BRIEF =>
Output every line from the beginning of the records through the line that contains "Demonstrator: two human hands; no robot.", exactly as it appears.

Dataset items =>
***
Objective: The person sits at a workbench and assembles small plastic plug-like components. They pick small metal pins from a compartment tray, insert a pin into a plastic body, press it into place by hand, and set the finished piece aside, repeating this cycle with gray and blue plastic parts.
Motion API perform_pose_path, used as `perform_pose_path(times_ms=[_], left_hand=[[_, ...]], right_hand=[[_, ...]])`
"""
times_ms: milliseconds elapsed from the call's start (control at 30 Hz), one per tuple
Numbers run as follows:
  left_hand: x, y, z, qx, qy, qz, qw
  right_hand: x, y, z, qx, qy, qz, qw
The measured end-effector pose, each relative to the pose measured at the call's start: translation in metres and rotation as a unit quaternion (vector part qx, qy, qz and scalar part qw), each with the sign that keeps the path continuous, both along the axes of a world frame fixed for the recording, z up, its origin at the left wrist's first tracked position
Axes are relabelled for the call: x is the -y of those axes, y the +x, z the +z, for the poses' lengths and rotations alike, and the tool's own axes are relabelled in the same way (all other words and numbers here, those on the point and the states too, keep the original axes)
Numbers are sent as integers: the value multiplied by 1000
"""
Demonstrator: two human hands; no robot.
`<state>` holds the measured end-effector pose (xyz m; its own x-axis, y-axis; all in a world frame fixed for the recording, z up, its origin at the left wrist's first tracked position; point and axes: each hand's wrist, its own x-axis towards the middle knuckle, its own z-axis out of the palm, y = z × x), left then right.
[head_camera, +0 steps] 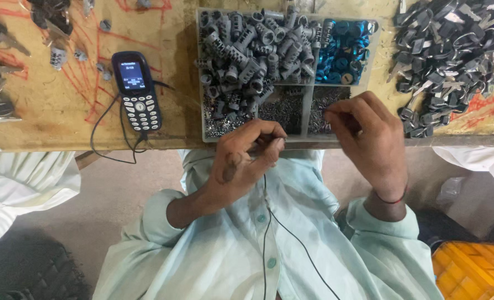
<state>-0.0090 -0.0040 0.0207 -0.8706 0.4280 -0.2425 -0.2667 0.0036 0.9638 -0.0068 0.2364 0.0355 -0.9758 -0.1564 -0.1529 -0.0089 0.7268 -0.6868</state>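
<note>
Workbench of worn wood, scrawled with red marks, across the top of the view. Pale green shirt below, thin black cord trailing down its front. At far right, on the bench, heap of black-headed keys. In the middle, clear plastic divided tray: biggest compartment piled with grey lock cylinders, upper right compartment filled with shiny blue round caps, lower compartments holding tiny dark metal pins. Left of the tray, dark push-button phone with lit screen, black cable running from its lower end over the bench edge. Scattered grey cylinders and keys at far left. Right hand hovering over the tray's lower right compartment, fingers curled and pinched together, perhaps on a pin, too small to be sure. Left hand just at the tray's near edge, clenched around a small grey part, possibly a cylinder, mostly hidden by the fingers. Red thread around the right wrist.
</note>
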Motion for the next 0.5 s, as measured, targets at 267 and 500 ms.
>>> perform_pose_path(times_ms=[267, 500], left_hand=[[-12, 3, -10, -7, -9, -6, 1000], [-10, 4, -11, -34, -28, -18, 999]], right_hand=[[-10, 9, -17, -40, 186, 26, 981], [-11, 10, -11, -5, 115, -2, 993]])
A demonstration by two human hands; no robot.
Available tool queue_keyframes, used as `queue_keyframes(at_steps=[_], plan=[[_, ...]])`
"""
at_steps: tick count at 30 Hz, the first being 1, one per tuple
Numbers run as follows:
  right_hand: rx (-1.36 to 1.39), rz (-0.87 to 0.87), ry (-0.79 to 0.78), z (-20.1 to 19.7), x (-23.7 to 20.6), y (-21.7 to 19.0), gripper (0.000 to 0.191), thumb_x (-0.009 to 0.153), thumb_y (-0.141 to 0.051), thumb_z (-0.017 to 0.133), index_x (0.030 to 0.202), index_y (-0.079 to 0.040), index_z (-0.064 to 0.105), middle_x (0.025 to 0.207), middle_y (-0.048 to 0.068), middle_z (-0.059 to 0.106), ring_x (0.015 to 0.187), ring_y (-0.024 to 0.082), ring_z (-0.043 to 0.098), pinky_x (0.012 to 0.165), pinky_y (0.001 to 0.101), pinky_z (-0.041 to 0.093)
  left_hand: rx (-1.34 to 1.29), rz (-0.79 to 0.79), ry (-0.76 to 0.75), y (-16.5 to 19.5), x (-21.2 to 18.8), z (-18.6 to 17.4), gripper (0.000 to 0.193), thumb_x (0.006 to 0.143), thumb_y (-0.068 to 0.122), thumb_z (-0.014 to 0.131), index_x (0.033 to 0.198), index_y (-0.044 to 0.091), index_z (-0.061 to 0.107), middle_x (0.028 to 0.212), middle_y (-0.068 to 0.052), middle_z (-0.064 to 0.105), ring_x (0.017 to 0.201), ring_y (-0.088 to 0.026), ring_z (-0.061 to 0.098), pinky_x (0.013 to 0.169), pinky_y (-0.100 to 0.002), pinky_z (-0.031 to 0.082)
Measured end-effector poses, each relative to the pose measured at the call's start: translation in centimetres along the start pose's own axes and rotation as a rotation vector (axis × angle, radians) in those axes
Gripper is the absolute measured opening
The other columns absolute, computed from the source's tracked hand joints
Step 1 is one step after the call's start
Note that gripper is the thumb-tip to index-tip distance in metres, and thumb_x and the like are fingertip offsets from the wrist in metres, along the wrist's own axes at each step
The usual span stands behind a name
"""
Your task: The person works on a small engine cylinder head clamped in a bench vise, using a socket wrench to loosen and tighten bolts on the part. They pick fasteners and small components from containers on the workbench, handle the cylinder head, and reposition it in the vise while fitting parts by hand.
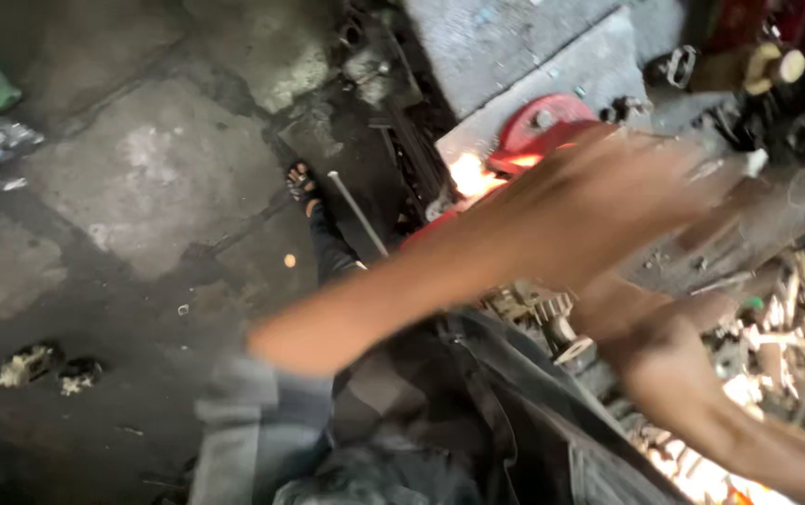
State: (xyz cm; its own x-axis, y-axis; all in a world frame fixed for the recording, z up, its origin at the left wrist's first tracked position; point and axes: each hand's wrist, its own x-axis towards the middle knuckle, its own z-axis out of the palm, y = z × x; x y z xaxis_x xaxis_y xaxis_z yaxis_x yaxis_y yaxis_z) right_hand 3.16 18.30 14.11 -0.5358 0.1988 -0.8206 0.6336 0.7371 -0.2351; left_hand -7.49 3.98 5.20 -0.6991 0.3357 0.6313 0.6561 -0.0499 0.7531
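Blurred left hand (599, 201) reaches, fingers spread, over the round red metal part (544, 123); right hand (669, 365) unclear, cannot tell its grip.

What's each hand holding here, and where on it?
Cannot be told. The left hand is motion-blurred, reaching out over the red vise; the right hand is blurred among metal parts.

A rough metal or repair workshop is indicated. A stained, cracked grey concrete floor (150, 178) is seen, with small metal scraps (23, 367) scattered on it. A heavy grey steel slab (552, 56) is set as a work surface, and a red round metal part (552, 120) is laid on it. A thin bare steel rod (357, 213) is leaned nearby. Greasy gears and mechanical parts (552, 318) are heaped at the right. A sandalled foot (302, 182) is planted on the floor.
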Motion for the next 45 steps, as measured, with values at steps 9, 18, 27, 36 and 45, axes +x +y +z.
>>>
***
EXERCISE SOLUTION =>
Objective: The person sits at a workbench and assembles small plastic plug-like components. They pick small metal pins from a compartment tray, insert a pin into a plastic body, press it into place by hand, and set the finished piece aside, repeating this cycle with gray and blue plastic parts.
Motion API perform_pose_path, used as `perform_pose_path(times_ms=[_], left_hand=[[_, ...]], right_hand=[[_, ...]])`
"""
times_ms: milliseconds elapsed from the call's start (control at 30 Hz), one per tuple
Numbers run as follows:
  left_hand: x, y, z, qx, qy, qz, qw
  right_hand: x, y, z, qx, qy, qz, qw
The measured end-effector pose, each relative to the pose measured at the call's start: translation in metres and rotation as a unit quaternion (vector part qx, qy, qz and scalar part qw), each with the sign that keeps the path continuous, both along the axes of a world frame fixed for the recording, z up, its origin at the left wrist's first tracked position
Axes are relabelled for the call: x is the -y of those axes, y the +x, z the +z, for the poses' lengths and rotations alike, and the tool's own axes are relabelled in the same way (all other words and numbers here, those on the point and the states too, keep the original axes)
Numbers are sent as integers: the value multiplied by 1000
"""
Demonstrator: two human hands; no robot.

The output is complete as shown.